|
Post by Logan Andrews on Aug 12, 2009 17:29:35 GMT
"Yeah." Fuck, now what then? I'm not sure what to do with myself now I can't think of how to argue any more. I'm not sure what to do with myself now I'm not waiting to hear that she's died in Azkaban. "Enjoy your freedom then." I shrug after a moment. Because I don't know what to do with mine.
|
|
|
Post by Arden Patricks on Aug 12, 2009 17:37:33 GMT
I'm sure I will, I almost start to say, then close my mouth again. I'm not sure how sincere it is. "And you... be... I don't know." I shake my head slightly. 'Safe' sounds odd, because what's he got to fear? 'Okay' is too vague.... "Are you ever even happy? Or is that not something I should want you to be, for the sake of others?" This is probably another example of my excessively low opinion of him, but I honestly don't know otherwise.
|
|
|
Post by Logan Andrews on Aug 12, 2009 18:05:32 GMT
I'm not entirely sure how to respond to that. The implication that she thinks that low of me still doesn't bother me, because she's right and I do get satisfaction at the sake of other people's well being so what does it matter? But I don't know the answer to that question, don't know whether I'm ever happy or not and that's never really bothered me. I don't feel I ought to know. "What does it matter?" I answer with a brief frown.
I don't know whether I'm supposed to wish her back the same, or whether I should maybe mention that she should be happy yes, but on her own. Very much on her own. Maybe I should have killed Riley too, just in case, because I've just remembered that she does so like to flit between us and if she's leaving me, she's probably going to him. I doubt I could take that. "Out of interest," I add slowly, regardless of whether or not it's relevant to exactly what's being said right now. "Are you planning on... going to him, instead?"
|
|
|
Post by Arden Patricks on Aug 12, 2009 18:17:39 GMT
"Because... if you ever are, I hope you will be?" I shrug, shaking my head. Stupid question. The second one isn't though, and brings my head up in surprise.
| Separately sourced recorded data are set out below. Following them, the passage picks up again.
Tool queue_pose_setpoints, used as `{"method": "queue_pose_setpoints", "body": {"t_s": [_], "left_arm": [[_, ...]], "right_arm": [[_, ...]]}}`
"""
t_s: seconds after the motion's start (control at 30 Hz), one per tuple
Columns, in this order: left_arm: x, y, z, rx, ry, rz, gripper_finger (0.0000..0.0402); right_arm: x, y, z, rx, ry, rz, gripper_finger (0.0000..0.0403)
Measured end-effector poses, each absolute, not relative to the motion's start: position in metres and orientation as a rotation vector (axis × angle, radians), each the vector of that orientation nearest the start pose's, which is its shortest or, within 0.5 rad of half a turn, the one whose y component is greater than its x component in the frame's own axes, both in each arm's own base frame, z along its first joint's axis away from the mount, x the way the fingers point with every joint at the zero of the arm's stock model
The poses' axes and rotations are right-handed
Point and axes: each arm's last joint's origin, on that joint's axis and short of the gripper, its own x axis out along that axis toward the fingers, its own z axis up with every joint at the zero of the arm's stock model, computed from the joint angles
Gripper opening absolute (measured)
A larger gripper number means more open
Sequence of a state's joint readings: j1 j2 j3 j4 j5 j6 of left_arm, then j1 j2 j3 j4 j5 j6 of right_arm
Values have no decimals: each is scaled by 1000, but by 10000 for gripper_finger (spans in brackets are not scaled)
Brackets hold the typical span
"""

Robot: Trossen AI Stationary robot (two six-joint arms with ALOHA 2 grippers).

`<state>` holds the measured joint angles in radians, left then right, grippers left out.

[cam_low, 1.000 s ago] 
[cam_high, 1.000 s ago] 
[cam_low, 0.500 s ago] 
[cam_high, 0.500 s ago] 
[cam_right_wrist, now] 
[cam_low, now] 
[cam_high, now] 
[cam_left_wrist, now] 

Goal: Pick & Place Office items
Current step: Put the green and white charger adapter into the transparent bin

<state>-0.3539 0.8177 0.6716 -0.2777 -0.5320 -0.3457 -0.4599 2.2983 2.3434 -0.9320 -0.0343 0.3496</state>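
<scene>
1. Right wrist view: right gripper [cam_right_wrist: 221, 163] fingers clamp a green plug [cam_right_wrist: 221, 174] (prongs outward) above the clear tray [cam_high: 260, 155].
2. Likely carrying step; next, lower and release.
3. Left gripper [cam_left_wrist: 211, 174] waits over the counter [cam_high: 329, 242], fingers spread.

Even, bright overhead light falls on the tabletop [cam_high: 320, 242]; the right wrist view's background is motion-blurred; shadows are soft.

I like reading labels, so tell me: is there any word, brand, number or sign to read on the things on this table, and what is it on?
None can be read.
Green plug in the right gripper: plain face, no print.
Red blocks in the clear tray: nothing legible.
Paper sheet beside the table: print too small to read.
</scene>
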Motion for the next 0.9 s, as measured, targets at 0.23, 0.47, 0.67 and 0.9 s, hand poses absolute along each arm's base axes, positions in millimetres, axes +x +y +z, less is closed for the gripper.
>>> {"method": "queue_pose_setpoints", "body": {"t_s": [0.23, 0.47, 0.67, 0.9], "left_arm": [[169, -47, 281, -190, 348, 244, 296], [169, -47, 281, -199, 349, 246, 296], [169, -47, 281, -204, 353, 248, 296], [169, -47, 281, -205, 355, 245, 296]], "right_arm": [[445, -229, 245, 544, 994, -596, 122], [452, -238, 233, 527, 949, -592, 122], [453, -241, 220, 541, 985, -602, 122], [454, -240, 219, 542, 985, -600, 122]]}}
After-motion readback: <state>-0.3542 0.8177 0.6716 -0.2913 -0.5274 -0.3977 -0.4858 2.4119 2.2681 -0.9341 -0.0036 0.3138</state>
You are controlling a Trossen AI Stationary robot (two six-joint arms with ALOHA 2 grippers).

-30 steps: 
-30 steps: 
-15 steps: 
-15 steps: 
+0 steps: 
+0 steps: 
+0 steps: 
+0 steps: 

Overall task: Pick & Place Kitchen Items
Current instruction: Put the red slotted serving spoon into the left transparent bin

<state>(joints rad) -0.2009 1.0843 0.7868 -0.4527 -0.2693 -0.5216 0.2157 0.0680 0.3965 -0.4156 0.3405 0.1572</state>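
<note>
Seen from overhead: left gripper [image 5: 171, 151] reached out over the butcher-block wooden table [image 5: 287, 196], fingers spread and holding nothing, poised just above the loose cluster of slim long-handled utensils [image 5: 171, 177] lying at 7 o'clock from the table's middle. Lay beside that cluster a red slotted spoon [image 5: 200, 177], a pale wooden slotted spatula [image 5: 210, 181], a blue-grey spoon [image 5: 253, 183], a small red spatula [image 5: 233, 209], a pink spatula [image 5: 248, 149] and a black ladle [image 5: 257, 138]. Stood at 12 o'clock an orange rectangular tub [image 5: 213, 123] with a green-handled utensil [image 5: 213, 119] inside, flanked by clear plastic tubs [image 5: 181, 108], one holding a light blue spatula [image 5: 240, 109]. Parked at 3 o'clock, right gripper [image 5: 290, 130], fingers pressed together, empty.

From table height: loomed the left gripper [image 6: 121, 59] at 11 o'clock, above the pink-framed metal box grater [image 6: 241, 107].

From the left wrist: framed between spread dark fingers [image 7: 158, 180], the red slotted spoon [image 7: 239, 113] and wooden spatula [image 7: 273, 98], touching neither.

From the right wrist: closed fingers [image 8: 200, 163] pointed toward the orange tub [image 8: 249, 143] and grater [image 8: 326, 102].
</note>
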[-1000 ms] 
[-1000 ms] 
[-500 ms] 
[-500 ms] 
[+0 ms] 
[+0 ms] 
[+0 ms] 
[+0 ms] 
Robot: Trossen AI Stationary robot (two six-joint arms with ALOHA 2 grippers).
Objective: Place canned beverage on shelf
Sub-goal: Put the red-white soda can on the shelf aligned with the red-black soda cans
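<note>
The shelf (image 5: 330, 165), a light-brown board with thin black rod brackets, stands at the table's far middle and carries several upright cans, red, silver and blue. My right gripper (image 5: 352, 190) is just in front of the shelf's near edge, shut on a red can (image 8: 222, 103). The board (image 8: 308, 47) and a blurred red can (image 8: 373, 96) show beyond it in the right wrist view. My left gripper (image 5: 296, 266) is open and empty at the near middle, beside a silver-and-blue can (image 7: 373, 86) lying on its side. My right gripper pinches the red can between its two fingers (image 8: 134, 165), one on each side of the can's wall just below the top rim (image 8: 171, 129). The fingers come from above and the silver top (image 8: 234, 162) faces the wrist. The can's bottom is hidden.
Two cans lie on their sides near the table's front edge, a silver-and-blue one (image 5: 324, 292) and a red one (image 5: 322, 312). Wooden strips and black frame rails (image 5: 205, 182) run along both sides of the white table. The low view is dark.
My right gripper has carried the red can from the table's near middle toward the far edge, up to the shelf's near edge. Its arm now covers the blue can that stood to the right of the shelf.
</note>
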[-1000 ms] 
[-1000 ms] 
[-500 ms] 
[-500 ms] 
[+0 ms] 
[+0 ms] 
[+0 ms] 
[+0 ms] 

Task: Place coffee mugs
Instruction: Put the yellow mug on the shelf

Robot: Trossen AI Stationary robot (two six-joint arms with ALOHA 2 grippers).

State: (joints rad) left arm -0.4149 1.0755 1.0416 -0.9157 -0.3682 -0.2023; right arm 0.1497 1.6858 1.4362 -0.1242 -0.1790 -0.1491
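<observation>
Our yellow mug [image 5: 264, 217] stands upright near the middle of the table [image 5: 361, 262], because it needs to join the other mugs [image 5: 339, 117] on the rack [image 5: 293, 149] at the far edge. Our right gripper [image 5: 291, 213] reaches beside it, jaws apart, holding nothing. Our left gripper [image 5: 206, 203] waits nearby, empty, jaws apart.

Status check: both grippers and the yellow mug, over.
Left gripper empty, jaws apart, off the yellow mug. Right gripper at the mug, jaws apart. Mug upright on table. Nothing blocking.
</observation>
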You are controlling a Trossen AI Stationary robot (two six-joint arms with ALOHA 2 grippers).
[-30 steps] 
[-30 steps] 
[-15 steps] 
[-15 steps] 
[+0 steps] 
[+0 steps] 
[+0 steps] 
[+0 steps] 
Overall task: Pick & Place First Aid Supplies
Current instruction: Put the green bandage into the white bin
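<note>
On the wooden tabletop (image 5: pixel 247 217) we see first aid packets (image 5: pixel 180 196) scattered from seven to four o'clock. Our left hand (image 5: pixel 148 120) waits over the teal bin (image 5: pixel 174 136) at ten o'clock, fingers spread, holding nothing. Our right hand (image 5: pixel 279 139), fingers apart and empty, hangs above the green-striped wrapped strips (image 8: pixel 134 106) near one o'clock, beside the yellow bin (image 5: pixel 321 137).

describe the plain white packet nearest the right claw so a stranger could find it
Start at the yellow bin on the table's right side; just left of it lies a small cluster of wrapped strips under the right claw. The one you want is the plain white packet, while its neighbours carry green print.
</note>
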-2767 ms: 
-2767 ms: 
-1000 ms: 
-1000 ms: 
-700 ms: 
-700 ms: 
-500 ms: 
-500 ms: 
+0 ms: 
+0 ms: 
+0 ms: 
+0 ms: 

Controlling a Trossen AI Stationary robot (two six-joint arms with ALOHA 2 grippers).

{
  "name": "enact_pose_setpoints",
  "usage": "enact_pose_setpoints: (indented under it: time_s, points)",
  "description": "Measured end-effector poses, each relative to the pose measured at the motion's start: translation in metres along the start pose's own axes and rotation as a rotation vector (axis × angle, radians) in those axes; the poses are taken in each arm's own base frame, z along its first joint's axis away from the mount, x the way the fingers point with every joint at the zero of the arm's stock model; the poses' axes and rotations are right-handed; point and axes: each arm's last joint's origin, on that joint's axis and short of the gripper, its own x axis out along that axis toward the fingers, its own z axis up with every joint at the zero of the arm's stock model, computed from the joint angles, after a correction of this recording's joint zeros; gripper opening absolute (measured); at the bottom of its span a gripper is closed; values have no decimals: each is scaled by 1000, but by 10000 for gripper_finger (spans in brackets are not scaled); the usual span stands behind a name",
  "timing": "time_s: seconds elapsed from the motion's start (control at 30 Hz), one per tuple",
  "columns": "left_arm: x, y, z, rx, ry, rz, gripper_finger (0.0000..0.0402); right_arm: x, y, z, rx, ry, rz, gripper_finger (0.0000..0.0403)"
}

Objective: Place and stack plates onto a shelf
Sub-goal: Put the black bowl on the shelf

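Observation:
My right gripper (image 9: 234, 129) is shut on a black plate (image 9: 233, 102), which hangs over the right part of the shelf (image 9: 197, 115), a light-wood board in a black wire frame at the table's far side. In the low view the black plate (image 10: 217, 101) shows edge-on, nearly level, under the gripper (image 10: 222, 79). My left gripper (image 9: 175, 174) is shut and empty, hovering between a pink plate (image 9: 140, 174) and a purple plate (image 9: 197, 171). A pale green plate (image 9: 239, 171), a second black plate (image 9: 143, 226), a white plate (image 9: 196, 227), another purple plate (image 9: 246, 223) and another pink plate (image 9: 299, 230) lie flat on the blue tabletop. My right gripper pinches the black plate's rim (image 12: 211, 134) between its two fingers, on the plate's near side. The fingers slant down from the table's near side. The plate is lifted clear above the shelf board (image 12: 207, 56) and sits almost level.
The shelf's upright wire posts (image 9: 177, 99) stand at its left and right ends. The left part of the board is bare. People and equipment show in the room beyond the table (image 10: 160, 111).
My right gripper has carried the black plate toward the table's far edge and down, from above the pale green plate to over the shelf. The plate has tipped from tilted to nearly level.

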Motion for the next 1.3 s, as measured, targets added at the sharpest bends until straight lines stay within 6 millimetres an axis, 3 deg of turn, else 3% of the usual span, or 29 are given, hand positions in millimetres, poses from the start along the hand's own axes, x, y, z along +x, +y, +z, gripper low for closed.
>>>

I'm not really sure how to answer that, either, because maybe 'planning' is too strong a word... but I'm not going to claim I haven't thought about it. "I don't know," I say finally. "Would that be a problem?"
|
|
|
Post by Logan Andrews on Aug 12, 2009 18:38:40 GMT
Somehow I think it's unlikely that I'm ever going to be satisfied enough with my life to be called happy for very often, but decide not to bother answering. I have to put nearly all my effort into figuring out how to answer that. Yes, of course it would be a problem and she must recognise that I'd see it that way - but there's nothing I can do about it if she does decide she'd rather him. Well, I suppose I did warn him that if he touched her I would kill him. An indefinite warning, really, so I could always make good on the threat. Very tempting, especially right this second because the idea of him touching her does sort of want to make me kill something. Amplified, of course, by the fact that I still haven't yet and now won't get the chance to. "Well, it's not like there's anything I can do about it." I answer lightly.
|
|
|
Post by Arden Patricks on Aug 12, 2009 18:45:49 GMT
"You could," I point out, raising my eyebrows - letting him know I'm not that stupid. "Though I'd be... beyond upset with you if you did." I really hope he wouldn't actually go and kill Riley if I wind up with him, but you never know.
|
|
|
Post by Logan Andrews on Aug 12, 2009 18:58:06 GMT
"It's very tempting." I admit with a small shrug, then snort slightly at that last part. "Beyond upset, right." Why it should matter to me that she would be beyond upset with me I don't know. I've sort of got the impression that her opinion of me is low enough that it won't even take much of a hit. 'Beyond upset' doesn't really matter in the grand scheme of things. And this is hypothetical anyway, what happens if she goes to him and my pride can't take it. Still can't quite bring myself to clarify that I'll leave him alone, as I'm still not entirely sure I want to.
|
|
|
Post by Arden Patricks on Aug 12, 2009 19:03:14 GMT
I consider asking if it would bother him to know that if he ever does hurt Riley, I'll have nothing left and won't bother sticking around. Surely he knows that, anyway. "It's none of your business what I do anymore," I say finally, instead. "Or mine, what you do."
|
|
|
Post by Logan Andrews on Aug 12, 2009 19:12:31 GMT
It is my business. I don't know why or have any reasoning for it, but that's the immediate response and it bothers me that I'm probably wrong there as well. It's really not my business if she wants to be with him, no matter how much the thought makes me skin crawl. "Right. None of my business." I agree after a hesitation that lasts maybe a little too long. It feels vaguely blasphemous to say that, like I'm surrendering whatever claim I had on her. Damnit, I hate this.
|
|
|
Post by Arden Patricks on Aug 12, 2009 19:16:31 GMT
"Right," I nod again, then look away. So we should just get on with it then, going our separate ways instead of standing here and chatting any longer. How much more is there to say?